Team Africa Rising announce launch of first all African women’s professional cycling team for 2017

Team Africa Rising Sports Director talks about the brand new team and how it's the only way to showcase current African women’s talent

Words: Hannah Troop

Back in 2009 when Kimberly Coats stepped onto Rwandan soil, I imagine the thought of creating an all African pro-women’s cycling team was not even a wisp of a dream. Yet seven years down the line, here she is talking animatedly about this project, with as much gusto as I imagine she had when she first packed-up life in America to tick off three life goals: to travel, to help people, and to do something with cycling. This she describes as her ‘mid-life crisis’. Only planning on staying for three months, she still finds herself devoting her time – and basically her life – to this incredible cause.

Having spoken with Coats a couple of times, it’s clear that unwavering passion has been the nourishment needed to get her through—there were many hurdles to overcome. Whenever countries such as Rwanda, Ethiopia or Eritrea come up in conversation, it’s hard to steer the mind away from the politics and devastation, so deeply etched in their history books.

Training camp in Rwanda

“I keep thinking—this is not the politics that you read about”

Coats describes that what we hear in the media often misses the stories that bring brightness to this area of the world: “You read about the struggles between Eritrea and Ethiopia and everyone knows Rwanda’s history, but last week when the Ethiopian girls left [the Rwandan training camp] a week earlier than the Eritrean women, they were all hugging and crying, and I keep thinking—this is not the politics that you read about”.

In fact, these training camps are a chance for the women to come together and share knowledge, Coats elaborates: “The women in Eritrea are the most experienced. In Rwanda we have one great cyclist, Jeanne D’Arc but she really needs to be around other women who have more experience, they all do”.

I ask how the idea of creating an all African women’s UCI team started out: “Over the last year I’ve watched the level of women’s cycling come up [in Africa], but there’s just no races on the continent. I thought to myself—it’s time to get these women out there, they can race competitively, just like the guys, but they just need the opportunity.”

Coats has worked with Jock Boyer (Team Africa Rising Coach) to bring the project to fruition. They’ve also had the assistance of Isabel Fernandez, who works for the UCI organising the Olympic road races.  With funding a constant struggle, this feels like a last chance saloon: “One of the reasons I’m setting up this women’s team, is to kick Rwanda out of the nest, figuratively speaking, and for them to stand on their own two feet” Coats says.


Could this be the start to Olympic selection

With Fernandez on side, this can only help facilitate partnerships to create opportunities for more African women to compete at Tokyo 2020. Coats says: “What we would really like to see in 2020 is more black African female cyclists in the Olympics, there’s not enough slots for Africa and that’s a UCI issue that needs to be worked through.” Having a UCI registered team of African women will raise the profile of the talent on the continent, which will hopefully see more Olympic slots given to these countries.

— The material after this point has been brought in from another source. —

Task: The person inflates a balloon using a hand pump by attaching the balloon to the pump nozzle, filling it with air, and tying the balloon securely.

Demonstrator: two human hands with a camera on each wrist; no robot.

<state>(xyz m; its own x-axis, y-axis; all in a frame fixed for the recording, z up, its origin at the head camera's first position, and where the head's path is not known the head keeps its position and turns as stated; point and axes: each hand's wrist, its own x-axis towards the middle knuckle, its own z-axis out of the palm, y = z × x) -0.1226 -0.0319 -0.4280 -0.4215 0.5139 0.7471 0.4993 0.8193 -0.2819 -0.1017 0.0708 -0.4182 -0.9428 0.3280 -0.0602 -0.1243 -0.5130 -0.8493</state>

So far ten women have been confirmed on the team for 2017, including the Eritrean, Ethiopian and Rwandan National Champions. Another four are on the ‘potential’ list, meaning they can easily equal the roster of most other pro-women’s teams.

“We’re going to start small, but by no means is small meaning we’re not the real deal either, we will have power and strength; there is such a wealth of talent [in Africa] that’s completely untapped” Coats assures me.

As with every other team in the pro-peloton, funding is the major factor in success or failure; still without a title sponsor her and Boyer are in talks with many companies: “We’ve talked to several companies about sponsorship, Jock is at Eurobike [the biggest cycling trade show in the world, taking place in Germany from Tuesday] this week. We don’t have a title sponsor right now, but we’re hoping that is going to change in the next few weeks”

So once a title sponsor is found and the team are set to go, where do you see them racing, I ask: “The US is an easier stepping stone instead of going straight into Europe from the get go. Not saying the level in the US isn’t on par with Europe, but it’s definitely different, and the races aren’t as big. Our riders are used to riding in smaller pelotons, big for them is 80 people not 150 plus, like what you see in Europe” Coats explains.


The riders are used to a lot smaller pelotons

I’m intrigued as to what goals they are aiming to achieve in 2017: “I would love to see this team in some major US races, like the Tour of the Gila and Redlands Classic in California, and them do well. I’d be really happy to see them in the top 5 on a stage or high on a QOM (Queen of the Mountain) classification.”

“I want the world to not just see that they are legitimately talented cyclists, but seeing these amazing women for all the obstacles that they’ve had to overcome to get here”

It’s clear there is burgeoning talent on this continent, and that Coats and Boyer have the eye to pluck it out and nurture it. Coats ends our conversation by saying: “I want the world to not just see that they are legitimately talented cyclists, but seeing these amazing women for all the obstacles that they’ve had to overcome to get here; and to inspire other young Africans, and show what’s possible for them to achieve too.”

We are incredibly excited to see the team grow over the coming years – and we’ll be following them closely as they progress through the ranks.